In response to the increased drug traffic, the Drug Enforcement Administration is expanding its full-time staff in India and opening another office, in Bombay. And Atty. Gen. Edwin Meese III conferred here in March with Prime Minister Rajiv Gandhi and other Indian officials. Afterward, Meese announced that a “working group” of U.S. and Indian officials will be set up to consider ways to cooperate.

Traffic From Burma

Law enforcement officials also are alarmed by what appears to be a new trend in the narcotics traffic. Significant amounts of heroin are coming into India from opium-processing areas in northeastern Burma. According to King, this new traffic began three years ago after Thailand and Burma made it a criminal offense to possess acetic anhydride, a common industrial chemical used in producing heroin from opium.

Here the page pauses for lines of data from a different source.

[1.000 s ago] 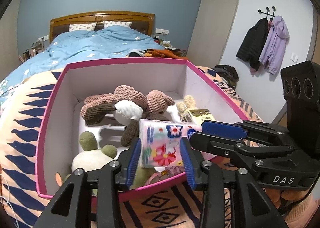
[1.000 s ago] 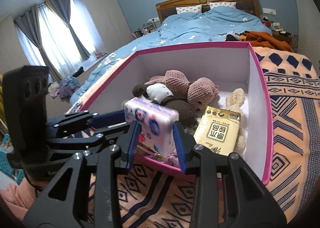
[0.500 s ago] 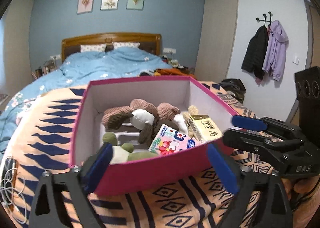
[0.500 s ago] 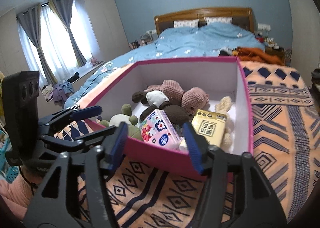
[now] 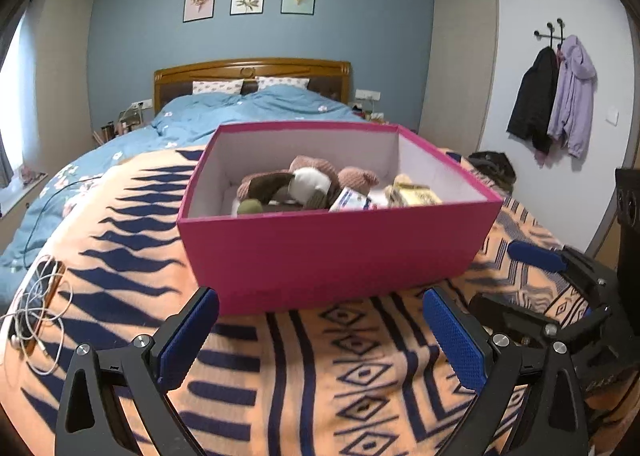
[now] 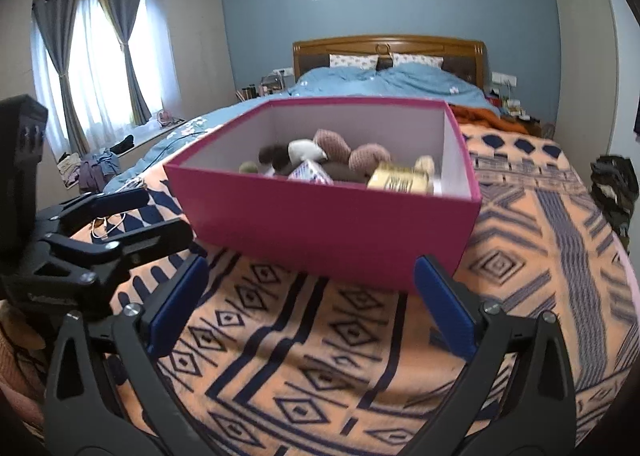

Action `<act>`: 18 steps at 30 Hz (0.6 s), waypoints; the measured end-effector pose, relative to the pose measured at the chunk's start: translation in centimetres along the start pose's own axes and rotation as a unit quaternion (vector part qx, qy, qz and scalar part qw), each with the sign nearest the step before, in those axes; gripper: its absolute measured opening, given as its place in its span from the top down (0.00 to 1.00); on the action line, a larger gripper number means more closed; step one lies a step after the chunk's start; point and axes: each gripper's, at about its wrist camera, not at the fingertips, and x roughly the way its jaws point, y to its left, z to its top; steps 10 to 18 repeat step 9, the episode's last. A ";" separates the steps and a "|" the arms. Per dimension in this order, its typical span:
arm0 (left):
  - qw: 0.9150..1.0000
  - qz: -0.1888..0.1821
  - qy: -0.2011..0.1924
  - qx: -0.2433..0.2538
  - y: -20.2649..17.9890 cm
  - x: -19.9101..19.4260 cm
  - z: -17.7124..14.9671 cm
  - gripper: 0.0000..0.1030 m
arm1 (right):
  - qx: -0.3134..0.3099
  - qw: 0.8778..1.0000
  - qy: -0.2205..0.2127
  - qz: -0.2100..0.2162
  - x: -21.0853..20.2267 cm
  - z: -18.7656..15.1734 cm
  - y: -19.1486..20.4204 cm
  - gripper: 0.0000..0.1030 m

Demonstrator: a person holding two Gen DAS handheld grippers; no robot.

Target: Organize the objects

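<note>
A pink box (image 5: pixel 332 252) (image 6: pixel 320 228) stands on the orange patterned blanket (image 5: pixel 320 376). Inside lie brown and white plush toys (image 5: pixel 308 184) (image 6: pixel 328 148), a floral tissue pack (image 5: pixel 352 200) (image 6: pixel 310 172) and a yellow tissue pack (image 5: pixel 416 194) (image 6: pixel 398 180). My left gripper (image 5: pixel 320 336) is open and empty, back from the box's near wall. My right gripper (image 6: pixel 308 304) is open and empty, also in front of the box. Each gripper shows in the other's view, the right one (image 5: pixel 560 296) and the left one (image 6: pixel 100 240).
A phone with a tangled white cable (image 5: pixel 36 308) lies on the blanket at the left. A bed with a blue duvet (image 5: pixel 248 108) lies behind the box. Coats (image 5: pixel 556 96) hang on the right wall. A dark bag (image 6: pixel 612 184) sits at the right.
Both grippers let go of the floral tissue pack, which now lies in the box. Both opened wide and pulled back and down from the box.
</note>
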 end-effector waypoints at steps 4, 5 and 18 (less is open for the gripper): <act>1.000 0.021 0.001 0.002 -0.4 -0.1 -0.8 0.00 | 0.005 1.000 0.000 -0.002 -0.2 -0.5 0.1 0.00; 1.000 0.028 0.003 0.002 -0.5 -0.1 -0.9 0.00 | 0.004 1.000 0.001 -0.003 -0.2 -0.6 0.3 0.00; 1.000 0.024 0.014 -0.006 -0.2 0.2 -1.1 0.00 | 0.003 1.000 0.009 -0.005 0.1 -1.0 0.5 0.00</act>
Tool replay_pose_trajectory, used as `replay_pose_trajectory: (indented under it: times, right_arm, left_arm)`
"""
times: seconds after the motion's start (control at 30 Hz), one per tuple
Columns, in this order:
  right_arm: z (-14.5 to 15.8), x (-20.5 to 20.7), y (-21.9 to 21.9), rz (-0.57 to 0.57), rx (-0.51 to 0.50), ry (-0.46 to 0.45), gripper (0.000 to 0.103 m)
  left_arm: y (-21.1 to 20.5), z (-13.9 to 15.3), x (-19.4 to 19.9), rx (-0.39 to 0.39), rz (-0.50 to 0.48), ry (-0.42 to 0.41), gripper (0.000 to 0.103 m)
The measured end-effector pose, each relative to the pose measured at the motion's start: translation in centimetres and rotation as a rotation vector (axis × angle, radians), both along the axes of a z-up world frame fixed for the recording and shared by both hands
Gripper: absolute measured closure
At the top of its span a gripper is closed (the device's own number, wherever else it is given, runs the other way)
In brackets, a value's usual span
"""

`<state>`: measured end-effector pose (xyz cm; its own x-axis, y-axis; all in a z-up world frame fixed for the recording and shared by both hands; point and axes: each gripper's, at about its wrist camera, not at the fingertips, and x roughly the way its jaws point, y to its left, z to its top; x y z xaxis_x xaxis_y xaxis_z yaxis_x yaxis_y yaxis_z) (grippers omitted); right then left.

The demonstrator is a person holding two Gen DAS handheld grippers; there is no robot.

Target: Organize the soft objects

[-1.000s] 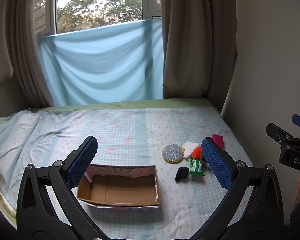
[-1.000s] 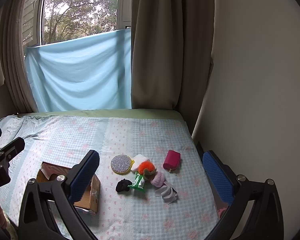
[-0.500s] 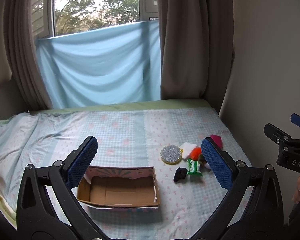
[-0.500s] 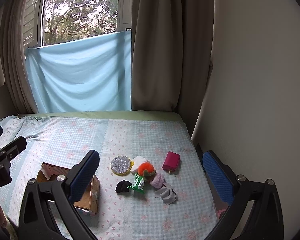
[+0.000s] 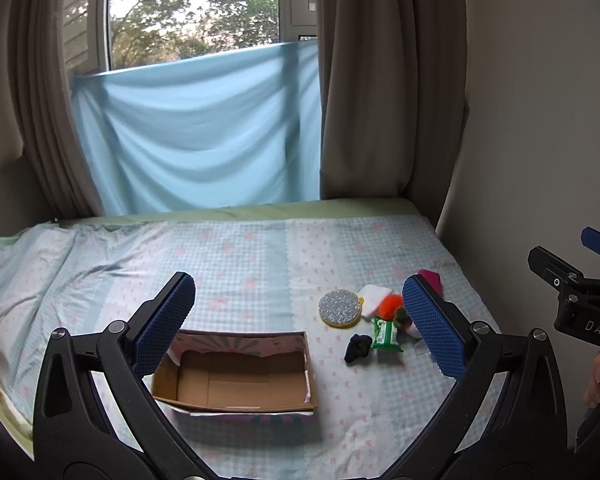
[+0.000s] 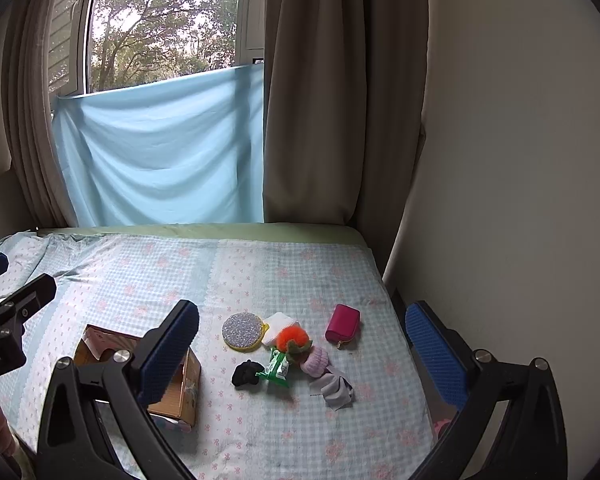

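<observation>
An empty open cardboard box (image 5: 236, 376) lies on the bed; it also shows in the right wrist view (image 6: 180, 384). To its right is a cluster: a round glittery pad (image 6: 243, 331), white cloth (image 6: 280, 322), orange pompom (image 6: 293, 336), green packet (image 6: 278, 368), black soft item (image 6: 246, 373), pink knit item (image 6: 315, 360), grey cloth (image 6: 336, 388), magenta pouch (image 6: 342, 321). My left gripper (image 5: 298, 328) is open and empty above the box. My right gripper (image 6: 300, 356) is open and empty above the cluster.
The bed has a light blue checked sheet (image 5: 240, 264). A wall (image 6: 500, 160) runs along the bed's right side. Brown curtains (image 5: 380, 80) and a blue cloth (image 5: 200, 132) hang behind the bed under the window.
Both views have shifted slightly; the box and cluster sit a little lower and further off. Nothing on the bed has moved. Both grippers stay open.
</observation>
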<state>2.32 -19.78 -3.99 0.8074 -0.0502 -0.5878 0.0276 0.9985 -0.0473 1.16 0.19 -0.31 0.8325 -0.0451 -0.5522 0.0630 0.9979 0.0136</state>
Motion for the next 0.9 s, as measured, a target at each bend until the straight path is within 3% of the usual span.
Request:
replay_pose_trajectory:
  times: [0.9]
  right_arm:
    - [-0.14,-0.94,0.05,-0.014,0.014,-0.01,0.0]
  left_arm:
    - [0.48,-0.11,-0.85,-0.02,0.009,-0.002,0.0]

“In order to produce heroin, you need this one chemical,” King said. “But possession of acetic anhydride in Burma and Thailand carries the same penalty as heroin itself. So, they began to get it from India, where it was easily available.”

Once the routes were established to move the chemical--from the Indian states of Mizoram and Manipur through Mandalay into the insurgent areas of northeast Burma where the heroin is produced--the producers discovered they could just as easily send heroin back along the same path, King said.

Government Takes Action

So, in addition to the significant increase in heroin from Pakistan and Afghanistan in the west, there has also been an increase in volume from Burma.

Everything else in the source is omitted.